Mark Hatley

Profile
- Position: Linebacker

Personal information
- Born: September 19, 1949 Borger, Texas, U.S.
- Died: July 27, 2004 (aged 54) Green Bay, Wisconsin, U.S.
- Listed height: 5 ft 9 in (1.75 m)
- Listed weight: 200 lb (91 kg)

Career information
- High school: Philips (TX)
- College: Oklahoma State (1969–1972)

Career history

Coaching
- Ohio State (1973–1975) Assistant Coach; Tulsa (1976) Assistant Coach; TCU (1977–1982) Assistant Coach; Baylor (1983) Assistant Coach; New Orleans Saints (1984) Scouting and Quality Control Coach; New Orleans Saints (1985) Secondary Coach; Kansas City Chiefs (1987) Linebackers Coach;

Operations
- Kansas City Chiefs (1988–1991) Scout; Kansas City Chiefs (1992–1996) Director of Pro Personnel; Chicago Bears (1997–2000) Vice President of Pro Personnel; Chicago Bears (1997–2000) de facto General Manager; Green Bay Packers (2001–2004) Vice President of Football Operations;
- Executive profile at Pro Football Reference

= Mark Hatley =

American football player, coach, executive, and administrator

Mark Alison Hatley (September 19, 1949 – July 27, 2004) was an American football player, coach, executive, and administrator who was the de facto General Manager of the Chicago Bears from 1997 to 2000. He also held positions for the Ohio State Buckeyes, Tulsa Golden Hurricane, TCU Horned Frogs, Baylor Bears, New Orleans Saints, Kansas City Chiefs, and Green Bay Packers. He also played football for the Oklahoma State Cowboys.

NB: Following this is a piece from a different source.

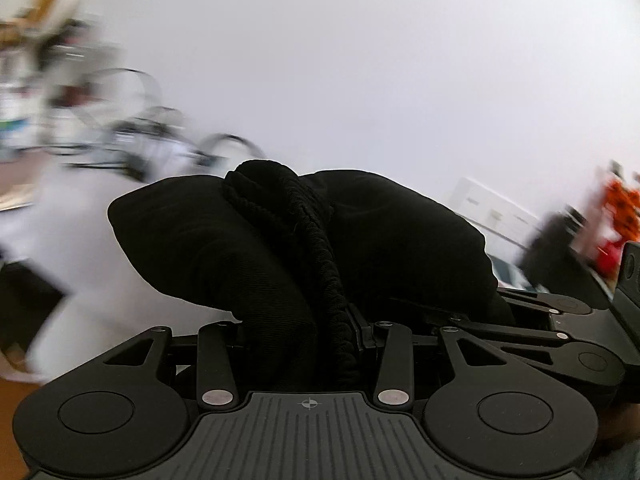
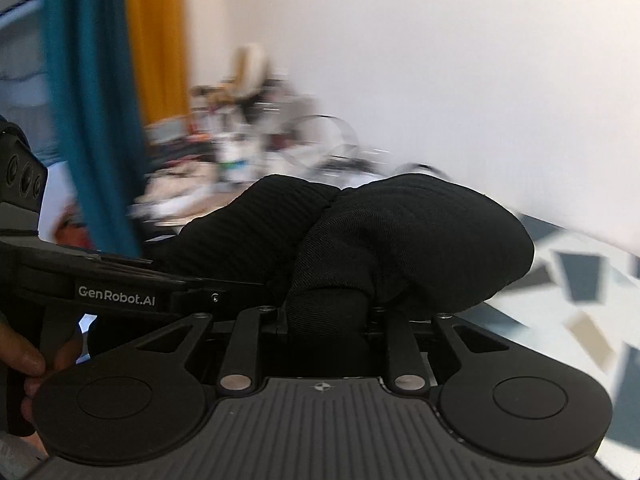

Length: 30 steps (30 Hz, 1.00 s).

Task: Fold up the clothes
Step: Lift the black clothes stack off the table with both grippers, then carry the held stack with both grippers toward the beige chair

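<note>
The left hand-held gripper (image 1: 320,320) pinches a black garment (image 1: 280,240) between its fingers. The fabric bunches up over the jaws and hides the fingertips; a thick ribbed, gathered band (image 1: 316,248) of the garment runs down the middle of the bundle into the grip. The cloth bulges to both sides above the linkage arms.

The right hand-held gripper (image 2: 324,316) also pinches the black garment (image 2: 380,240). A rolled fold of twill-textured fabric sits clamped between its fingers, and the rest mounds up in two lobes above them, covering the fingertips.

Each device appears in the other's view: the right one at the right edge of the left wrist view, the left one at the left edge of the right wrist view, bearing white "GenRobot.AI" lettering (image 2: 116,301). A person's fingers (image 2: 24,360) wrap its handle. The garment is held off any surface, spanning the two grippers, which stand close side by side.

The surroundings are blurred. A plain white wall (image 1: 360,80) fills the background. A teal cloth (image 2: 88,100) and a mustard-yellow cloth (image 2: 156,40) hang at upper left in the right wrist view. Cluttered items (image 2: 248,140), not identifiable, stand against the wall. A patterned floor (image 2: 580,280) with dark and beige patches shows at lower right.
</note>
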### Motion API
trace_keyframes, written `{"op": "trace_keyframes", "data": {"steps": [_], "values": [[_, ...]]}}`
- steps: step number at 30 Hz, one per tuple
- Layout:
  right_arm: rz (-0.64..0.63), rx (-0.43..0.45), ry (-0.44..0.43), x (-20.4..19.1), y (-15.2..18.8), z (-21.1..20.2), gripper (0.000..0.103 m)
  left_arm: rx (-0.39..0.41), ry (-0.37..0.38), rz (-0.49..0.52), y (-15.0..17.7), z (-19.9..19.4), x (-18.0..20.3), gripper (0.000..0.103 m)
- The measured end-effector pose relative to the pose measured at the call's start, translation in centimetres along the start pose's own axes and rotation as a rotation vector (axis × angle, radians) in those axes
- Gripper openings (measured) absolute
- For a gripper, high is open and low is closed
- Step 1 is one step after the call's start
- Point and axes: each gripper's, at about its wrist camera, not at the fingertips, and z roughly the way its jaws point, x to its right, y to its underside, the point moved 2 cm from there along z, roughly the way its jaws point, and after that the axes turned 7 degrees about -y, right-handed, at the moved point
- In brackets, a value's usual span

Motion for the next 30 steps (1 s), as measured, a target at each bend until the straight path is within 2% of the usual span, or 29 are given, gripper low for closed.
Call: {"op": "trace_keyframes", "data": {"steps": [3,8,13,19,24,30], "values": [[-0.061,0.006,-0.127,-2.6,-1.3,1.5,0.022,0.031,-0.103,-0.053,0.2,-3.5,-1.7,0.037],[-0.151,0.004,-0.284,-8.2,-2.8,5.2,0.022,0.087,-0.244,-0.141,0.8,-8.0,-5.3,0.037],[-0.252,-0.047,-0.412,-15.9,-4.2,10.7,0.022,0.132,-0.336,-0.278,1.8,-12.6,-12.8,0.037],[-0.349,-0.103,-0.537,-30.2,-5.1,18.9,0.022,0.186,-0.442,-0.379,3.4,-19.9,-25.7,0.037],[-0.372,-0.157,-0.669,-43.7,-4.7,25.0,0.022,0.166,-0.557,-0.467,5.2,-27.5,-37.5,0.037],[-0.417,-0.211,-0.825,-56.2,-4.1,31.0,0.022,0.176,-0.698,-0.569,8.2,-35.1,-47.8,0.037]]}}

==Early life and education==
Hatley was born on September 19, 1949, in Borger, Texas, and went to Philips High School. He went to college at Oklahoma State and played linebacker.

==College coaching career==
Hatley became a coach for the Ohio State Buckeyes after his playing career. He also was a coach for the Tulsa Golden Hurricane, TCU Horned Frogs, and Baylor Bears.

==Professional career==

===New Orleans Saints===
In 1984 Hatley was signed by the New Orleans Saints as a Scouting and Quality Control Coach. In 1985 he was promoted to Secondary Coach.

===Kansas City Chiefs===
In 1987 he became the Kansas City Chiefs Linebackers Coach. He also was a Scout (1988–1991) and Director of Pro Personnel (1992–1996).

===Chicago Bears===
In 1997 he became the Vice President of Pro Personnel for the Chicago Bears. He was also the de facto General Manager.

===Green Bay Packers===
In 2001 he became the Vice President of Football Operations for the Green Bay Packers. He was there until 2004, when he died suddenly at the age of 54.